Brief
What you return must match the data exactly, line for line.
---------- Information shown ----------
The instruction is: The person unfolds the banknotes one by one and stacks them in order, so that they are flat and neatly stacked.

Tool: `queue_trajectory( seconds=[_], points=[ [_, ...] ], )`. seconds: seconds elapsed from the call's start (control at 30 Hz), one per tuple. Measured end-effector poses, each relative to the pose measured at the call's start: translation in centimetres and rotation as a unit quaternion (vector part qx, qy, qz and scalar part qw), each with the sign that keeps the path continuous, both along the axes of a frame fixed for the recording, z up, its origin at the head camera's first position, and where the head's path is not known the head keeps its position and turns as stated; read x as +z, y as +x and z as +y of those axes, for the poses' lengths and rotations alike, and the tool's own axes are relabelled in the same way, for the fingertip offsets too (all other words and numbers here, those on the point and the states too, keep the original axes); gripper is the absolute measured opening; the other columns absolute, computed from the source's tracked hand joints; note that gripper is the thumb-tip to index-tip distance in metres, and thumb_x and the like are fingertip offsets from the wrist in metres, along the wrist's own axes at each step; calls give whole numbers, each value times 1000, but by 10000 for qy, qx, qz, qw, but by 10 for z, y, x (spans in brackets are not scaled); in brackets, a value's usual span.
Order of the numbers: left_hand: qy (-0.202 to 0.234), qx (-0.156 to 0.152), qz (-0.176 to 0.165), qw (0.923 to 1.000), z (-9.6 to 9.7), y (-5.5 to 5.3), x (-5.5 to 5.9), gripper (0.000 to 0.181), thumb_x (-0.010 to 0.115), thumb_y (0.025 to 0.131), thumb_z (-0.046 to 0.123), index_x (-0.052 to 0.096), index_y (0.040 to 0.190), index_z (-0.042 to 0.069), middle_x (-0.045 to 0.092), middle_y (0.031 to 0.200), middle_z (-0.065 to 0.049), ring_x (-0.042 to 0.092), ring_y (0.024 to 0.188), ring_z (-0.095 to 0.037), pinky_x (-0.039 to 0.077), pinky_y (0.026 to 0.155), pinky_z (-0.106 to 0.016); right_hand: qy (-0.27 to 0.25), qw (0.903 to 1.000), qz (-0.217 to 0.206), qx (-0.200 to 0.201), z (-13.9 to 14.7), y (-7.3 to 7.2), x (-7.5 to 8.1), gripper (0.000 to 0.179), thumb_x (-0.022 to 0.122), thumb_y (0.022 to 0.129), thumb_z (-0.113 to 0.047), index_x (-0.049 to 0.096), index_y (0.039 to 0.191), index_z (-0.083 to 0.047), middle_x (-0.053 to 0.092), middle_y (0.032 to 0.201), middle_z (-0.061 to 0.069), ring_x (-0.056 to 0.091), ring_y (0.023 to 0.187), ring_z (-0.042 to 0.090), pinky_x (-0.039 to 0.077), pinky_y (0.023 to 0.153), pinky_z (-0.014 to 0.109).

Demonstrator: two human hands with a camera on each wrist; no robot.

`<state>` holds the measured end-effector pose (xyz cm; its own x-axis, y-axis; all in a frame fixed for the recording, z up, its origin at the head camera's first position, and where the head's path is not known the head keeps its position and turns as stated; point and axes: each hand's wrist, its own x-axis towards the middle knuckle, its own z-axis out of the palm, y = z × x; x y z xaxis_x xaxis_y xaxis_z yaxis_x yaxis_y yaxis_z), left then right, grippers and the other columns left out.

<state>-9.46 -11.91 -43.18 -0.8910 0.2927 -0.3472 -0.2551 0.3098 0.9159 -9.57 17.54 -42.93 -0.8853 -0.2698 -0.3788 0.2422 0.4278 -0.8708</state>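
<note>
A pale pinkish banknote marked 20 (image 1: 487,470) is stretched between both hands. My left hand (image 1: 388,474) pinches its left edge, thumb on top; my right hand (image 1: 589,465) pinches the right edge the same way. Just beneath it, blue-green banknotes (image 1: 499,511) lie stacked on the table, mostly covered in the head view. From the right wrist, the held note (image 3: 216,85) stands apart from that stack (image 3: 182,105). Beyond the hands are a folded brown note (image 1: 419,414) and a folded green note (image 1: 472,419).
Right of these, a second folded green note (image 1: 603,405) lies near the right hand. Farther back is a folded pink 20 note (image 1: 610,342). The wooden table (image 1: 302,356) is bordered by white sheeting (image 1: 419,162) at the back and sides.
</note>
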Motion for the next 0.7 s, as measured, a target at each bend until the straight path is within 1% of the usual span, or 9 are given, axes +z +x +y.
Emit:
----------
Written solution
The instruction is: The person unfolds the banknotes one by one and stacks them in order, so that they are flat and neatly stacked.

Tool: `queue_trajectory( seconds=[_], points=[ [_, ...] ], )`. seconds: seconds elapsed from the call's start (control at 30 Hz), one per tuple. Measured end-effector poses, each relative to the pose measured at the call's start: translation in centimetres and rotation as a unit quaternion (vector part qx, qy, qz and scalar part qw), each with the sign that keeps the path continuous, both along the axes of a frame fixed for the recording, z up, its origin at the head camera's first position, and where the head's path is not known the head keeps its position and turns as stated; read x as +z, y as +x and z as +y of those axes, for the poses' lengths and rotations alike, and the tool's own axes are relabelled in the same way, for the fingertip offsets too (all other words and numbers here, those on the point and the states too, keep the original axes); gripper is the absolute measured opening; the other columns absolute, computed from the source's tracked hand joints; note that gripper is the thumb-tip to index-tip distance in metres, and thumb_x and the like are fingertip offsets from the wrist in metres, along the wrist's own axes at each step; calls give whole numbers, each value times 1000, but by 10000 for qy, qx, qz, qw, but by 10 for z, y, x (spans in brackets are not scaled); in brackets, a value's usual span.
Order of the numbers: left_hand: qy (-0.202 to 0.234), qx (-0.156 to 0.152), qz (-0.176 to 0.165), qw (0.923 to 1.000), z (-9.6 to 9.7), y (-5.5 to 5.3), x (-5.5 to 5.9), gripper (0.000 to 0.181), thumb_x (-0.010 to 0.115), thumb_y (0.025 to 0.131), thumb_z (-0.046 to 0.123), index_x (-0.052 to 0.096), index_y (0.040 to 0.190), index_z (-0.042 to 0.069), middle_x (-0.045 to 0.092), middle_y (0.031 to 0.200), middle_z (-0.065 to 0.049), ring_x (-0.042 to 0.092), ring_y (0.024 to 0.188), ring_z (-0.095 to 0.037), pinky_x (-0.039 to 0.077), pinky_y (0.026 to 0.155), pinky_z (-0.106 to 0.016); right_hand: qy (-0.27 to 0.25), qw (0.903 to 1.000), qz (-0.217 to 0.206), qx (-0.200 to 0.201), z (-13.9 to 14.7), y (-7.3 to 7.2), x (-7.5 to 8.1), gripper (0.000 to 0.179), thumb_x (-0.022 to 0.122), thumb_y (0.022 to 0.129), thumb_z (-0.113 to 0.047), index_x (-0.049 to 0.096), index_y (0.039 to 0.191), index_z (-0.083 to 0.047), middle_x (-0.053 to 0.092), middle_y (0.032 to 0.201), middle_z (-0.061 to 0.069), ring_x (-0.056 to 0.091), ring_y (0.023 to 0.187), ring_z (-0.042 to 0.090), pinky_x (-0.039 to 0.077), pinky_y (0.023 to 0.153), pinky_z (-0.014 to 0.109).

Demonstrator: two human hands with a camera on each wrist; no robot.

`<state>` holds the measured end-effector pose (xyz cm; its own x-axis, y-axis; all in a frame fixed for the recording, z up, its origin at the head camera's first position, and where the head's path is not known the head keeps its position and turns as stated; point and axes: each hand's wrist, its own x-axis towards the middle knuckle, its own z-axis out of the palm, y = z × x; x y z xaxis_x xaxis_y xaxis_z yaxis_x yaxis_y yaxis_z), left then right, grippers and the other columns left out.

<state>-9.46 -11.91 -43.18 -0.8910 0.2927 -0.3472 -0.2551 0.3098 0.9159 -9.57 17.54 -42.93 -0.8853 -0.2698 -0.3788 0.2422 0.4278 -0.8708</state>
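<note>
A pale pinkish banknote marked 20 (image 1: 487,470) is stretched between both hands. My left hand (image 1: 388,474) pinches its left edge, thumb on top; my right hand (image 1: 589,465) pinches the right edge the same way. Just beneath it, blue-green banknotes (image 1: 499,511) lie stacked on the table, mostly covered in the head view. From the right wrist, the held note (image 3: 216,85) stands apart from that stack (image 3: 182,105). Beyond the hands are a folded brown note (image 1: 419,414) and a folded green note (image 1: 472,419).
Right of these, a second folded green note (image 1: 603,405) lies near the right hand. Farther back is a folded pink 20 note (image 1: 610,342). The wooden table (image 1: 302,356) is bordered by white sheeting (image 1: 419,162) at the back and sides.
</note>
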Motion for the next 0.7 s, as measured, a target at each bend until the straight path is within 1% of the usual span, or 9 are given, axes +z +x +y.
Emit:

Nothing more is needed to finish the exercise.